Saygıdeğer hocamızın bana verdiği karşılık şu şekildeydi: “Galiba erkekler, sınırlarının zorlanmasına tahammül edemiyorlar?

Aldığım cevap niteliğindeki soruya karşılığım şöyleydi: “Madem öyle o zaman erkeklerin sınırları zorlanmasın. Hem yuvalar dağılmaz hem de kadınlar öldürülmez.”

Mamafih;

Devletin ve milletin bekası, aile müessesini korumakla mümkündür. O halde kanunların “kadınları” korumasından ziyade “aileyi” korumaya yönelik olması en makul olanıdır. Aile müessesinin patır patır “yıkılması” ise iddiamın en bariz delilidir.

KAN DONDURAN İDDİA VE ARDINDAN GELEN KARAR!..

Konu aileden açılmışken, toplumun kanayan bir başka yarasını da belirtmek isterim. Geçtiğimiz günlerde emniyete verilen bir ifade elime geçti. Detaylarına girmeden size bir başlık söyleyeyim: “Malatyalı şehidin öldürülen hanımının sevgilisinin emniyete ve savcılığa verdiği ifade kan dondurdu

 

Sırf şu başlığı bile okuyunca insanın kanı donuyor. “Şehidin, ölen hanımının sevgilisi” ne demek?

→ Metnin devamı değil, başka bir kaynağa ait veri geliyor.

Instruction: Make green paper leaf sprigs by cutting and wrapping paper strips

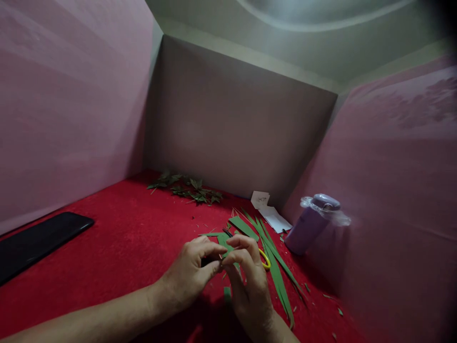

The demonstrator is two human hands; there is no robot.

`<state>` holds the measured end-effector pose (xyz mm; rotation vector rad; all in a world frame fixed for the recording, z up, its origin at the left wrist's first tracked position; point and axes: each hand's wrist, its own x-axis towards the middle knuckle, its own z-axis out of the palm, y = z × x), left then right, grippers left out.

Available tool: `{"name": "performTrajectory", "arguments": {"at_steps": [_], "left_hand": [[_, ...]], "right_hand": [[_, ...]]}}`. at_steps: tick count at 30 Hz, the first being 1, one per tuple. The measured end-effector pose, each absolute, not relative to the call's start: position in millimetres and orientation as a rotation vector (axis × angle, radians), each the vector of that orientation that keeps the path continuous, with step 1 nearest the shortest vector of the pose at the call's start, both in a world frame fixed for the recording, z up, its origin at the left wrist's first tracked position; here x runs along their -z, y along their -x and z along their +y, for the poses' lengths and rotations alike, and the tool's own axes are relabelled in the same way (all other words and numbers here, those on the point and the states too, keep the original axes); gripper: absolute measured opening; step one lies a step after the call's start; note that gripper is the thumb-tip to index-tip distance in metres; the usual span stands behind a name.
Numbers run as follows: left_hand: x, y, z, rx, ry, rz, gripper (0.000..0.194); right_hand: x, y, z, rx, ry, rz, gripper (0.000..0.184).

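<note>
My left hand (185,272) and my right hand (250,286) meet over the red cloth (117,259), fingertips pinched close together. Something small and thin, perhaps a stem, is between them; its kind is too small to make out. Just beyond the fingers lie flat green pieces (244,228), partly covered by my hands. A yellow looped handle (266,260), apparently of scissors, shows behind my right fingers. Long green strips (276,278) stretch out to the right of my right hand. A small green scrap (227,293) rests below the fingertips.
Leafy sprigs (196,190) lie at the back. White papers (274,218) sit at the back right, beside a purple tumbler (307,231) with clear plastic around its top. A flat black object (43,243) lies at left. Pink side walls (71,109) and a grey back panel (232,119) enclose the surface.
</note>
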<state>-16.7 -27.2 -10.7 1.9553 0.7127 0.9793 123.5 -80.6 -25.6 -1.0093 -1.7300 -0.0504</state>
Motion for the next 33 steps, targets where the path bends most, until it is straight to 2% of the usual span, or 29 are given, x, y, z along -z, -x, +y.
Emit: {"name": "performTrajectory", "arguments": {"at_steps": [6,12,25,33], "left_hand": [[12,16,-22,-0.72,-1.479,0.569,0.015],[12,19,-17,-0.666,-1.166,0.435,0.022],[16,20,-11,-0.724,-1.129,0.397,0.016],[17,18,-10,-0.766,-1.128,0.429,0.019]], "right_hand": [[23,-126,-82,0.008,0.983,-1.637,0.017],[20,-129,-84,-0.014,1.015,-1.52,0.012],[15,-126,-85,0.027,0.964,-1.628,0.021],[22,-129,-83,-0.114,0.948,-1.639,0.024]]}}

Dünyanın çivisi çıkmış da haberimiz yok. Okuduklarımı burada yazmaktan hâyâ ederim.

Bir de bu iddia ve delilin rağmına mahkeme heyetinin durumu “iffetsizlik” saymayıp şehit yakınını müebbet cezaya mahkum etmesi var.

Bu gibi hikayeler aile müessesinin fabrika ayarlarının bozulduğu anlamına geliyor. Allah, hepimizi muhafaza etsin… 

SAĞDIKOĞLU'YLA İLGİLİ GÖZLEMLERİM…

Geçen hafta Malatya Ticaret ve Sanayi Odası Başkanı Oğuzhan Ata Sağdıkoğlu ile yaptığımız röportaj hayli ses getirdi. “Arsa rantını ortadan kaldırdık” başlıklı yazı geçen hafta “Kim bu rantçılar” sorusuyla MTSO meclis toplantısında gündem oldu.

Oğuzhan Ata Sağdıkoğlu hakkında gözlemlediklerim:

-Mücadeleden kaçmayan bir kişiliği var.

-Bildiği doğrudan taviz vermiyor.

-Halkın değil de hakkın ve haklının hatırını gözetiyor.

-TOBB yönetiminde olmanın avantajlarını Malatya'ya yansıtma derdinde.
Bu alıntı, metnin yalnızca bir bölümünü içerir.